Exercise prompt
Give back all the data below exactly as it is shown.

Stored records
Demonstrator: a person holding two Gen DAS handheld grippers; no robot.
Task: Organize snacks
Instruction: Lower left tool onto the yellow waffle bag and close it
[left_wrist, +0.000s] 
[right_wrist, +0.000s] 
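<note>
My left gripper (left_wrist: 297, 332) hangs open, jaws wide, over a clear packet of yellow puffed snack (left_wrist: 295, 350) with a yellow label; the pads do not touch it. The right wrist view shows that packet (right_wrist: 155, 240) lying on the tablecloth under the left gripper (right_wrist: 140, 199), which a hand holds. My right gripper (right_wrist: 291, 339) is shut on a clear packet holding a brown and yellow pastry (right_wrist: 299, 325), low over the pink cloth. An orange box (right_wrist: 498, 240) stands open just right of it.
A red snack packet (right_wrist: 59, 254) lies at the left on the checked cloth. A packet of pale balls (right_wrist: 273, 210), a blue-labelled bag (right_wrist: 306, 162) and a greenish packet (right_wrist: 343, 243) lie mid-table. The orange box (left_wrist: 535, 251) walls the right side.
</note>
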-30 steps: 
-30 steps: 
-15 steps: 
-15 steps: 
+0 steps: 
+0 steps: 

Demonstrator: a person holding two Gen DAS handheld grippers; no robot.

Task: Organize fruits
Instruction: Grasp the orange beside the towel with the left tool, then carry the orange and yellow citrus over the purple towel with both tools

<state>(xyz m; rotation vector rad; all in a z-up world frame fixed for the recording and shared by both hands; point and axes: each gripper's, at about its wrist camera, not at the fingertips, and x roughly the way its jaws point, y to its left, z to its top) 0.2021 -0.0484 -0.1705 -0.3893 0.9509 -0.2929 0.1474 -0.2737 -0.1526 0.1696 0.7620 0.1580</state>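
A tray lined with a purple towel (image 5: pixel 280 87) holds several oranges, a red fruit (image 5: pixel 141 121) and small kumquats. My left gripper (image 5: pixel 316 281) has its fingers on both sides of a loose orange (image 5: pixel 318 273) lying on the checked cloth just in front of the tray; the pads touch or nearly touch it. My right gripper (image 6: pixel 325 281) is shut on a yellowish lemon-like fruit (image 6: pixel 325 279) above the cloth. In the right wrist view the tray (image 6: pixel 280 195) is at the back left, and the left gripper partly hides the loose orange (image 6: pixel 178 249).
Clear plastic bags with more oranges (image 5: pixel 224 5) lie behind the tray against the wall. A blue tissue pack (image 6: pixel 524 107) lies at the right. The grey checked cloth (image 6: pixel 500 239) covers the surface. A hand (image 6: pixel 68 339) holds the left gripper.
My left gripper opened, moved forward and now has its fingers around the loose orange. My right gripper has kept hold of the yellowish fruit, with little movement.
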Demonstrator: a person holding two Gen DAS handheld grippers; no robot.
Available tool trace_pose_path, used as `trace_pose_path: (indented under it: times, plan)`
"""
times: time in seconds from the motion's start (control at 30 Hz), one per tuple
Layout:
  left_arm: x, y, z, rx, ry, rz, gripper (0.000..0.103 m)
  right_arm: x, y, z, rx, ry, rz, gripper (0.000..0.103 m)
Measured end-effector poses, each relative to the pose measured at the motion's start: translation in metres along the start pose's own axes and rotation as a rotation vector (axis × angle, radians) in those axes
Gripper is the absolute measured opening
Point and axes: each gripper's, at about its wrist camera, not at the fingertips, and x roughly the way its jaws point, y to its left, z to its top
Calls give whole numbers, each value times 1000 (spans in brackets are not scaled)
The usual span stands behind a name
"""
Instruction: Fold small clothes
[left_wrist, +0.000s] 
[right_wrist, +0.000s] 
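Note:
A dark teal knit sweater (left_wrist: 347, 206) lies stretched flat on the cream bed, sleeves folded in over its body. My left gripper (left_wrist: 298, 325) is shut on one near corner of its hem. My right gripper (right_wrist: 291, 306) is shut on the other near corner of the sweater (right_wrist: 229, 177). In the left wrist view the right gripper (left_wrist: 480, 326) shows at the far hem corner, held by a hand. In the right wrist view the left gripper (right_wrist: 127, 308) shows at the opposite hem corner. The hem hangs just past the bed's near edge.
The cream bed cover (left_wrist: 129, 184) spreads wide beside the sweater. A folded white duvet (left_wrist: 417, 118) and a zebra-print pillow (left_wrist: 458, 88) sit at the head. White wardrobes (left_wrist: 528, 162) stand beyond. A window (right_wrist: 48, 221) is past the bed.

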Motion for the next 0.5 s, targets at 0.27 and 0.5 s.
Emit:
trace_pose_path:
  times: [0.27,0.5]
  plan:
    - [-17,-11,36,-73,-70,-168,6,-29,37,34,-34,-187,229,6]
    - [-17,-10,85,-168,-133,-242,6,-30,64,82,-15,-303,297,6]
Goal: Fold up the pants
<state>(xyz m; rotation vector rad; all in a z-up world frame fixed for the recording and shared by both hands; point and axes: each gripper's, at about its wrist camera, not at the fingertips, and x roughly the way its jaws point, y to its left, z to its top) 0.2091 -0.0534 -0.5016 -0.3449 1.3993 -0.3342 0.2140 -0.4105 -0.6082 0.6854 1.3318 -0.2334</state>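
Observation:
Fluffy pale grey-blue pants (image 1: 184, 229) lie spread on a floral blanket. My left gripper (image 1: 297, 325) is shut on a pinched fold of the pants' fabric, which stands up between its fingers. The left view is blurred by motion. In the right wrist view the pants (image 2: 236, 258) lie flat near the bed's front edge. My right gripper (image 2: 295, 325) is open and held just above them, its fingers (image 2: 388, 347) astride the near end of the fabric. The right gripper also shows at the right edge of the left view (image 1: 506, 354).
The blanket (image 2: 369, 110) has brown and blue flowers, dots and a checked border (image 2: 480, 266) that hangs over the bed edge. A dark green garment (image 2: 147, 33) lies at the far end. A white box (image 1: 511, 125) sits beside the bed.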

Answer for this exercise
Demonstrator: a person holding two Gen DAS handheld grippers; no robot.
Task: Organize snacks
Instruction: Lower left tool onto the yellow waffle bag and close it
[left_wrist, +0.000s] 
[right_wrist, +0.000s] 
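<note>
My left gripper (left_wrist: 297, 332) hangs open, jaws wide, over a clear packet of yellow puffed snack (left_wrist: 295, 350) with a yellow label; the pads do not touch it. The right wrist view shows that packet (right_wrist: 155, 240) lying on the tablecloth under the left gripper (right_wrist: 140, 199), which a hand holds. My right gripper (right_wrist: 291, 339) is shut on a clear packet holding a brown and yellow pastry (right_wrist: 299, 325), low over the pink cloth. An orange box (right_wrist: 498, 240) stands open just right of it.
A red snack packet (right_wrist: 59, 254) lies at the left on the checked cloth. A packet of pale balls (right_wrist: 273, 210), a blue-labelled bag (right_wrist: 306, 162) and a greenish packet (right_wrist: 343, 243) lie mid-table. The orange box (left_wrist: 535, 251) walls the right side.
</note>
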-30 steps: 
-30 steps: 
-15 steps: 
-15 steps: 
+0 steps: 
+0 steps: 

Demonstrator: a person holding two Gen DAS handheld grippers; no robot.

Task: Organize fruits
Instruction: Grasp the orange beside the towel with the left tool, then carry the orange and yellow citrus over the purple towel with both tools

<state>(xyz m; rotation vector rad; all in a z-up world frame fixed for the recording and shared by both hands; point and axes: each gripper's, at about its wrist camera, not at the fingertips, and x roughly the way its jaws point, y to its left, z to its top) 0.2021 -0.0484 -0.1705 -0.3893 0.9509 -0.2929 0.1474 -0.2737 -0.1526 0.1696 0.7620 0.1580</state>
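A tray lined with a purple towel (image 5: pixel 280 87) holds several oranges, a red fruit (image 5: pixel 141 121) and small kumquats. My left gripper (image 5: pixel 316 281) has its fingers on both sides of a loose orange (image 5: pixel 318 273) lying on the checked cloth just in front of the tray; the pads touch or nearly touch it. My right gripper (image 6: pixel 325 281) is shut on a yellowish lemon-like fruit (image 6: pixel 325 279) above the cloth. In the right wrist view the tray (image 6: pixel 280 195) is at the back left, and the left gripper partly hides the loose orange (image 6: pixel 178 249).
Clear plastic bags with more oranges (image 5: pixel 224 5) lie behind the tray against the wall. A blue tissue pack (image 6: pixel 524 107) lies at the right. The grey checked cloth (image 6: pixel 500 239) covers the surface. A hand (image 6: pixel 68 339) holds the left gripper.
My left gripper opened, moved forward and now has its fingers around the loose orange. My right gripper has kept hold of the yellowish fruit, with little movement.
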Demonstrator: a person holding two Gen DAS handheld grippers; no robot.
Available tool trace_pose_path, used as `trace_pose_path: (indented under it: times, plan)`
"""
times: time in seconds from the motion's start (control at 30 Hz), one per tuple
Layout:
  left_arm: x, y, z, rx, ry, rz, gripper (0.000..0.103 m)
  right_arm: x, y, z, rx, ry, rz, gripper (0.000..0.103 m)
Measured end-effector poses, each relative to the pose measured at the motion's start: translation in metres along the start pose's own axes and rotation as a rotation vector (axis × angle, radians) in those axes
Gripper is the absolute measured opening
Point and axes: each gripper's, at about its wrist camera, not at the fingertips, and x roughly the way its jaws point, y to its left, z to its top
Calls give whole numbers, each value times 1000 (spans in brackets are not scaled)
The usual span stands behind a name
"""
Instruction: Fold small clothes
[left_wrist, +0.000s] 
[right_wrist, +0.000s] 
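Note:
A dark teal knit sweater (left_wrist: 347, 206) lies stretched flat on the cream bed, sleeves folded in over its body. My left gripper (left_wrist: 298, 325) is shut on one near corner of its hem. My right gripper (right_wrist: 291, 306) is shut on the other near corner of the sweater (right_wrist: 229, 177). In the left wrist view the right gripper (left_wrist: 480, 326) shows at the far hem corner, held by a hand. In the right wrist view the left gripper (right_wrist: 127, 308) shows at the opposite hem corner. The hem hangs just past the bed's near edge.
The cream bed cover (left_wrist: 129, 184) spreads wide beside the sweater. A folded white duvet (left_wrist: 417, 118) and a zebra-print pillow (left_wrist: 458, 88) sit at the head. White wardrobes (left_wrist: 528, 162) stand beyond. A window (right_wrist: 48, 221) is past the bed.
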
Motion for the next 0.5 s, targets at 0.27 and 0.5 s.
Emit:
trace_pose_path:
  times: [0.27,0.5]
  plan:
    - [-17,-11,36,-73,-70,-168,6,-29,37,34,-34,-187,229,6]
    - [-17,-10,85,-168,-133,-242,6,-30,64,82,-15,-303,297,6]
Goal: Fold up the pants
<state>(xyz m; rotation vector rad; all in a z-up world frame fixed for the recording and shared by both hands; point and axes: each gripper's, at about its wrist camera, not at the fingertips, and x roughly the way its jaws point, y to its left, z to its top) 0.2091 -0.0534 -0.5016 -0.3449 1.3993 -0.3342 0.2140 -0.4105 -0.6082 0.6854 1.3318 -0.2334</state>
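Observation:
Fluffy pale grey-blue pants (image 1: 184, 229) lie spread on a floral blanket. My left gripper (image 1: 297, 325) is shut on a pinched fold of the pants' fabric, which stands up between its fingers. The left view is blurred by motion. In the right wrist view the pants (image 2: 236, 258) lie flat near the bed's front edge. My right gripper (image 2: 295, 325) is open and held just above them, its fingers (image 2: 388, 347) astride the near end of the fabric. The right gripper also shows at the right edge of the left view (image 1: 506, 354).
The blanket (image 2: 369, 110) has brown and blue flowers, dots and a checked border (image 2: 480, 266) that hangs over the bed edge. A dark green garment (image 2: 147, 33) lies at the far end. A white box (image 1: 511, 125) sits beside the bed.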

The exercise requires no additional content.